Ronald Espinosa’s CineFilipino 2018 entry, “Excuse Me Po”, feels like it wants to tackle many things at once. When it does, it becomes a hodge-podge of confusing narratives crammed into one storyline. The film has heart, indeed, but its intentions don’t resonate well. Does it want us to understand the motivations of a scammer, or worse condone it? Is it a film that tackles poverty? Is it a film about filmmaking? The film for certain has a lot of ideas, but sadly, the structure doesn’t add everything up.
Hilda (Elizabeth Oropesa) is a 65-year-old lady who makes a living by begging and scamming people for money. Having been a bit player in movies when she was young, Hilda uses her limited acting experience to convince passersby to give her cash, coming up with different stories and lies to gain the sympathy (and money) of whoever is willing to listen. But when Hilda becomes viral on social media and people start recognizing her, she lays low. A team of filmmakers, however, pick up her story, and they decide to turn her life into a documentary.
“Excuse Me Po” touches the surface of the stories it wishes to tell, but it never fully immerses itself within those narratives. We see half-baked arcs of different characters which have potential if only the film had been brave enough to delve deeper into those storylines.
The arcs of the supporting characters are interesting: A “has-been” bold star who literally lost herself to the illusion of fame; a neighbor who turns out to be a drug dealer; an elderly man who treats his dog like his own child; and a scriptwriter struggling with domestic issues. These subplots have plenty to tell, but “Excuse Me Po” only brushes through them, never giving them a chance to cook through. The film plays it safe, only scratching the surface without being brave enough to take a risk.

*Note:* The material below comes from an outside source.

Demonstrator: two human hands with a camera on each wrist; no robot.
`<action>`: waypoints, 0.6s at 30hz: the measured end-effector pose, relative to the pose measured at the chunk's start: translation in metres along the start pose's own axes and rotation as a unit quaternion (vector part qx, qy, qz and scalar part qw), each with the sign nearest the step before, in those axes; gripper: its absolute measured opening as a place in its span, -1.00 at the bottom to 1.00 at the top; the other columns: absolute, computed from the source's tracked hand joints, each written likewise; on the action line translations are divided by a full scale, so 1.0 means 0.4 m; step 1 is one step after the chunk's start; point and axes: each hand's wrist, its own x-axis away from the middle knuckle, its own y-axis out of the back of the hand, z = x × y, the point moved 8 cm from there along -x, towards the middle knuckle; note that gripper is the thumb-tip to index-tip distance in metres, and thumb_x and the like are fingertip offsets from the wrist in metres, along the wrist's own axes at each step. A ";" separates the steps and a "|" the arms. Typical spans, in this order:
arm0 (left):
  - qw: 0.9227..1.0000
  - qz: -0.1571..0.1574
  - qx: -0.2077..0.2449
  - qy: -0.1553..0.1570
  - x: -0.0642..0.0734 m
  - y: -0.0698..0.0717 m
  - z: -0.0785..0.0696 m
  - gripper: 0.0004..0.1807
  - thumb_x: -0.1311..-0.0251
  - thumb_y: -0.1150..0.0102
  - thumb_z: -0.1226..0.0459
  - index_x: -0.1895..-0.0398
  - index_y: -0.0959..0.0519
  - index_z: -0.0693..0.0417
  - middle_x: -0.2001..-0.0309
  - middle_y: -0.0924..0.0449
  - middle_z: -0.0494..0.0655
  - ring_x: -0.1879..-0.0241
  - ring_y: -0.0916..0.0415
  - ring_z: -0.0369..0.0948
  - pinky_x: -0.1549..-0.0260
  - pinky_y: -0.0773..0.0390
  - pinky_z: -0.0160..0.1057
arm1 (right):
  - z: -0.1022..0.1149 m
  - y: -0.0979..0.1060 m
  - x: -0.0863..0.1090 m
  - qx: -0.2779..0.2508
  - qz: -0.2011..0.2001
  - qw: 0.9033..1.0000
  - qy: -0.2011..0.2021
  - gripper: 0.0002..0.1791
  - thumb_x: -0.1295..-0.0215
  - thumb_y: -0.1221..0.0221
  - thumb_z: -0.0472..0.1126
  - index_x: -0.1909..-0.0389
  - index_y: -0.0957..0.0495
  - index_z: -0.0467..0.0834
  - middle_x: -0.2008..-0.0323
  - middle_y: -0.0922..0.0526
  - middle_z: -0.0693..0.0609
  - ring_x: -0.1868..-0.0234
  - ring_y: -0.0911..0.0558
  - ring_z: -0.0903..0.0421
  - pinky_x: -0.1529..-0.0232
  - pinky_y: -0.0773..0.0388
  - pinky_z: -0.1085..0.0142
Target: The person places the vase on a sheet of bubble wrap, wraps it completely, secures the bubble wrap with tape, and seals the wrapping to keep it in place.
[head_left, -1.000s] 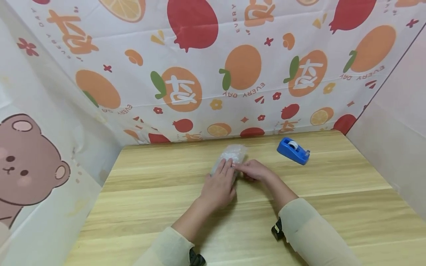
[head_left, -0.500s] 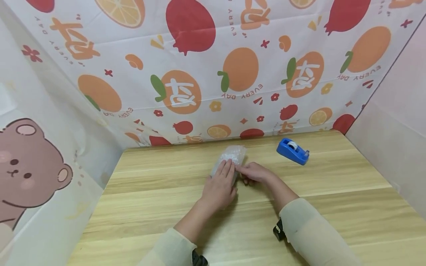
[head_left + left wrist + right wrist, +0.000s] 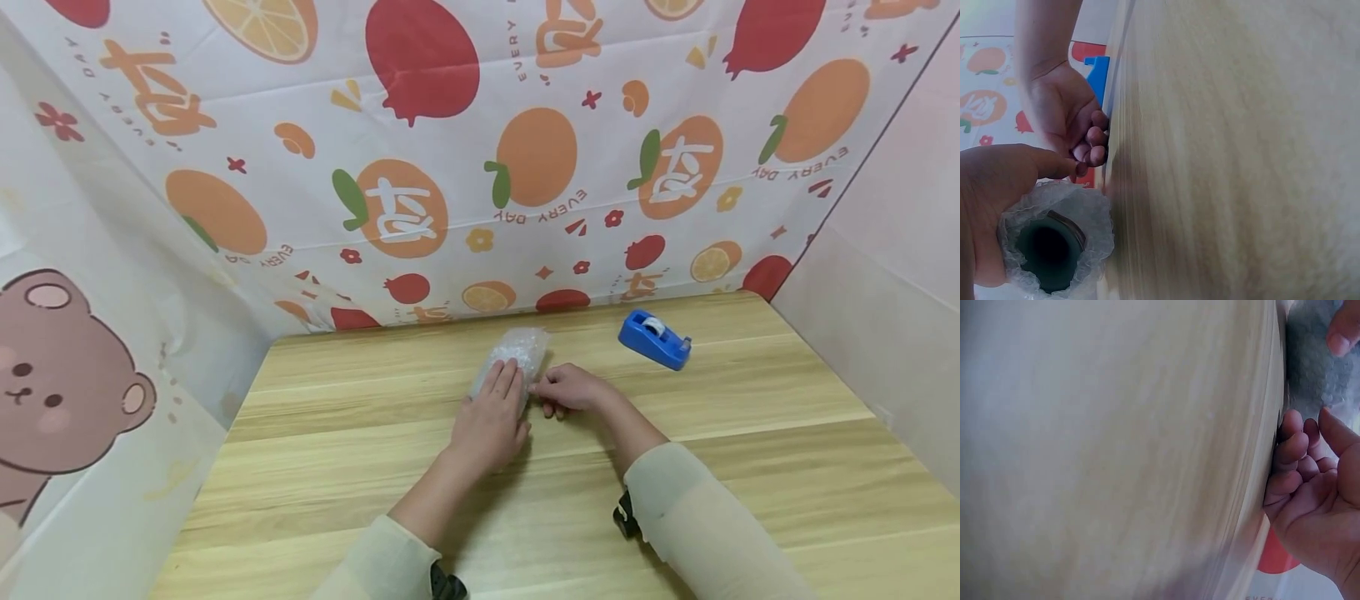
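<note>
A bundle of clear bubble wrap (image 3: 519, 348) lies on the wooden table, rolled around something dark green. Its near end, in the left wrist view, shows a round dark-green hollow opening (image 3: 1050, 250) inside the wrap. My left hand (image 3: 489, 423) rests on top of the bundle with its fingers straight. Beside the bundle's right edge is my right hand (image 3: 568, 390), fingers loosely curled. In the right wrist view its thumb (image 3: 1337, 432) points at the wrap, at or very near its surface. I see nothing held in that hand.
A blue tape dispenser (image 3: 654, 339) with a roll of tape stands at the table's back right. Fruit-printed cloth (image 3: 465, 250) hangs along the back edge of the wooden table (image 3: 337, 433). A bear-printed cloth (image 3: 67, 375) hangs on the left.
My right hand has moved slightly down along the bundle's right edge, its thumb drawing back from near the left fingertips. The left hand stays on the bundle; the head view has shifted slightly.
</note>
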 end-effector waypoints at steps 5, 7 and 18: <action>1.000 0.007 -0.004 0.004 0.001 0.001 -0.001 -0.14 -0.31 -0.11 -0.06 -0.54 -0.06 0.10 -0.57 0.05 -0.03 -0.55 0.12 -0.07 -0.11 -0.45 0.26 | -0.014 0.001 0.010 -0.096 -0.007 0.995 -0.008 -0.72 -0.42 -0.03 -0.13 0.32 -0.51 -0.29 0.53 -0.61 -0.03 0.57 -0.52 0.16 0.53 -0.39 0.38; 1.000 0.010 -0.006 0.003 0.001 -0.001 -0.003 -0.14 -0.31 -0.09 -0.07 -0.54 -0.05 0.10 -0.57 0.05 -0.04 -0.55 0.11 -0.07 -0.12 -0.44 0.25 | -0.015 0.004 0.018 -0.144 -0.017 0.989 -0.011 -0.75 -0.38 0.02 -0.17 0.31 -0.48 -0.30 0.53 -0.58 -0.01 0.55 -0.50 0.16 0.53 -0.39 0.38; 1.000 0.009 -0.007 0.012 0.009 -0.004 -0.002 -0.13 -0.29 -0.11 -0.10 -0.55 -0.05 0.05 -0.58 0.06 -0.05 -0.56 0.13 -0.07 -0.12 -0.45 0.24 | 0.088 -0.058 0.020 0.132 -0.078 0.983 0.104 -0.81 -0.44 0.05 -0.27 0.42 -0.39 -0.16 0.48 -0.51 -0.02 0.43 -0.48 0.12 0.32 -0.43 0.29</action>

Elizabeth Oropesa is the lifeforce of the film. She breathes sincerity to the film, enough to carry it through, but only until such a point. You believe her struggles, and you recognize her flaws. If she approached you on the streets, you’d most likely give in. Surrounded by some great talent, too—Matt Daclan and Chanel LaTorre, to name only a couple—she beholds the film with her presence and does not let up. One doesn’t get tired of watching her. I know I didn’t.

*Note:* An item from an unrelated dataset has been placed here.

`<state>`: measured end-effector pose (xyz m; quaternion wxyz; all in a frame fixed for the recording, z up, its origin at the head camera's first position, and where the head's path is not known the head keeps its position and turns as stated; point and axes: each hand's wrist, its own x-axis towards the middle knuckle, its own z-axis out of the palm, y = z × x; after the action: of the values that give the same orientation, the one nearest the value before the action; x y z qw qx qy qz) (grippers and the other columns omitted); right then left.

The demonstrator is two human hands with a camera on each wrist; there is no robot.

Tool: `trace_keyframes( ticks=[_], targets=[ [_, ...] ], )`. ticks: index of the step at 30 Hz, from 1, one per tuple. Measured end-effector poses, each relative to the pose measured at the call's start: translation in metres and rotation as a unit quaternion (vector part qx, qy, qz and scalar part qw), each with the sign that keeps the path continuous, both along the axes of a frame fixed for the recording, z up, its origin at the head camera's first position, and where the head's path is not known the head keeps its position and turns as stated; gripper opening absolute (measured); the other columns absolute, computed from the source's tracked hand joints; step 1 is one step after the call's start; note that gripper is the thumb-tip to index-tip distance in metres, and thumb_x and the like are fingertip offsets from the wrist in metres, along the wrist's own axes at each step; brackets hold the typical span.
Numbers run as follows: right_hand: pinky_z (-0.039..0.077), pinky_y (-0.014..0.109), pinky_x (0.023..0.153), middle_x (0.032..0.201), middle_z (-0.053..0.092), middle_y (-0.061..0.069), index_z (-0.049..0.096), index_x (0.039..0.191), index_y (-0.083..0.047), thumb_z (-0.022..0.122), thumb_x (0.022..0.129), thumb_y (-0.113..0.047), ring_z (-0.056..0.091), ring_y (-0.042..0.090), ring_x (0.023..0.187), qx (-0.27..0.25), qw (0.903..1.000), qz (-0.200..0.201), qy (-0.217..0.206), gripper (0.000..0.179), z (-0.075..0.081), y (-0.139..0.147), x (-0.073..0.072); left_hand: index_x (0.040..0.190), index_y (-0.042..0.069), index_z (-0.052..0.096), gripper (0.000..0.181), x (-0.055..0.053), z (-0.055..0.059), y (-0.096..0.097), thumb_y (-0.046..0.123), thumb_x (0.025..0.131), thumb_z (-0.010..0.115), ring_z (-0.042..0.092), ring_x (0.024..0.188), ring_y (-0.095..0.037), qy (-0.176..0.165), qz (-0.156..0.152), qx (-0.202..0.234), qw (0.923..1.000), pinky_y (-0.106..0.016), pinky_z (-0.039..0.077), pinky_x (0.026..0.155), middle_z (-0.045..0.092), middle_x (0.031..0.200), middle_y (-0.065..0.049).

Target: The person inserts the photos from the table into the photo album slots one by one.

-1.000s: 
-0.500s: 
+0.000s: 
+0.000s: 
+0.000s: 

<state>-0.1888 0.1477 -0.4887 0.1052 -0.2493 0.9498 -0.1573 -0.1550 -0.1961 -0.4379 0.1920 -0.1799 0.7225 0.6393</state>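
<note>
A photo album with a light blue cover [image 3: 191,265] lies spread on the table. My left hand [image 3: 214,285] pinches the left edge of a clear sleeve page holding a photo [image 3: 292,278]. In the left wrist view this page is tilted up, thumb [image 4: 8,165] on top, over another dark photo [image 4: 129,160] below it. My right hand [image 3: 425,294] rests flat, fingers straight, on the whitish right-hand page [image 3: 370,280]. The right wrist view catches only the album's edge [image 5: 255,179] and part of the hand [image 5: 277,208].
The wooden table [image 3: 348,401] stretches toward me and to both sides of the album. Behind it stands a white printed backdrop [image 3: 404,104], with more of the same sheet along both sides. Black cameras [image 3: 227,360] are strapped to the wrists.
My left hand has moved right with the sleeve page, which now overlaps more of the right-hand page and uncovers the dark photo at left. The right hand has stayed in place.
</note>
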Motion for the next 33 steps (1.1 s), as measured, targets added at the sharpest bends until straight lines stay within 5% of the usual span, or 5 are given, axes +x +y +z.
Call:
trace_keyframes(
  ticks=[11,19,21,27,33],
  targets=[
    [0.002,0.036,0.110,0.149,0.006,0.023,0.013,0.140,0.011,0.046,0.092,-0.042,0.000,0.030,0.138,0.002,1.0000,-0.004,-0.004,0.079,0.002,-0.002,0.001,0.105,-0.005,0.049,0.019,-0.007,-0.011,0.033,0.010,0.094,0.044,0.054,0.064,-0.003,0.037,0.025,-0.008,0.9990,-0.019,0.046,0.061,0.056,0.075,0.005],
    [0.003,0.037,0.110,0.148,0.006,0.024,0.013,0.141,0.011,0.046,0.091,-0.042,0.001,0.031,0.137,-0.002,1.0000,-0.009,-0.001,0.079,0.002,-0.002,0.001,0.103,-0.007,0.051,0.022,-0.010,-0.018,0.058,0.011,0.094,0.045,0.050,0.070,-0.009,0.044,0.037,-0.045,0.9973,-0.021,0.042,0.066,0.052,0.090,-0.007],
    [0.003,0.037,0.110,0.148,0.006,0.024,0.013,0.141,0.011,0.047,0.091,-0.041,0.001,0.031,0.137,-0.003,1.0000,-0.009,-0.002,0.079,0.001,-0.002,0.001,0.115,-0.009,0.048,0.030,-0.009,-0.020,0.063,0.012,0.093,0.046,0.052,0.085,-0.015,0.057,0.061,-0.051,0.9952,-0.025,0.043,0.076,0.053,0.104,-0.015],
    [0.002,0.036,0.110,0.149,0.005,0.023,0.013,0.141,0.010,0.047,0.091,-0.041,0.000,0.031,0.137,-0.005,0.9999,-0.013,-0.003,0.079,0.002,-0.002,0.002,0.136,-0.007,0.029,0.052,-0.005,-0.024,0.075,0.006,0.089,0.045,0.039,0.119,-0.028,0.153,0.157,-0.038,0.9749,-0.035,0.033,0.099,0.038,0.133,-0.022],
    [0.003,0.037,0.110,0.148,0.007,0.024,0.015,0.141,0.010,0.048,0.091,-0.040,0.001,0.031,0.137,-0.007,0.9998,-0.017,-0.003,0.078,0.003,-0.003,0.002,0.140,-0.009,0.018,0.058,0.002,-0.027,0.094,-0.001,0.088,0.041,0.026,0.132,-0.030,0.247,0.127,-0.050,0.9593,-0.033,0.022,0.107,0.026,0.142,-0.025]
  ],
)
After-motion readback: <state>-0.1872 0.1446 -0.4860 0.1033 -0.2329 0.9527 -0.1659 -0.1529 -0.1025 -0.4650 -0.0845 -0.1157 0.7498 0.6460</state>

However, ultimately, “Excuse Me Po” feels premature. The movie just plays safe, and I wish it was braver in its storytelling. For a film whose screenplay is scatterbrain, Elizabeth Oropesa serves as its greatest commodity, the glue that keeps everything—somewhat—in order.
Excuse Me Po
2018 / Drama, Comedy / PH
Direction: Ronald Espinosa Batallones Screenplay: Ronald Espinosa Batallones Cast: Elizabeth Oropesa, Matt Daclan, Chanel LaTorre
“Excuse Me Po” is the story of Hilda, a 65-year-old Senior Citizen who makes a living out of begging inside and outside of the mall.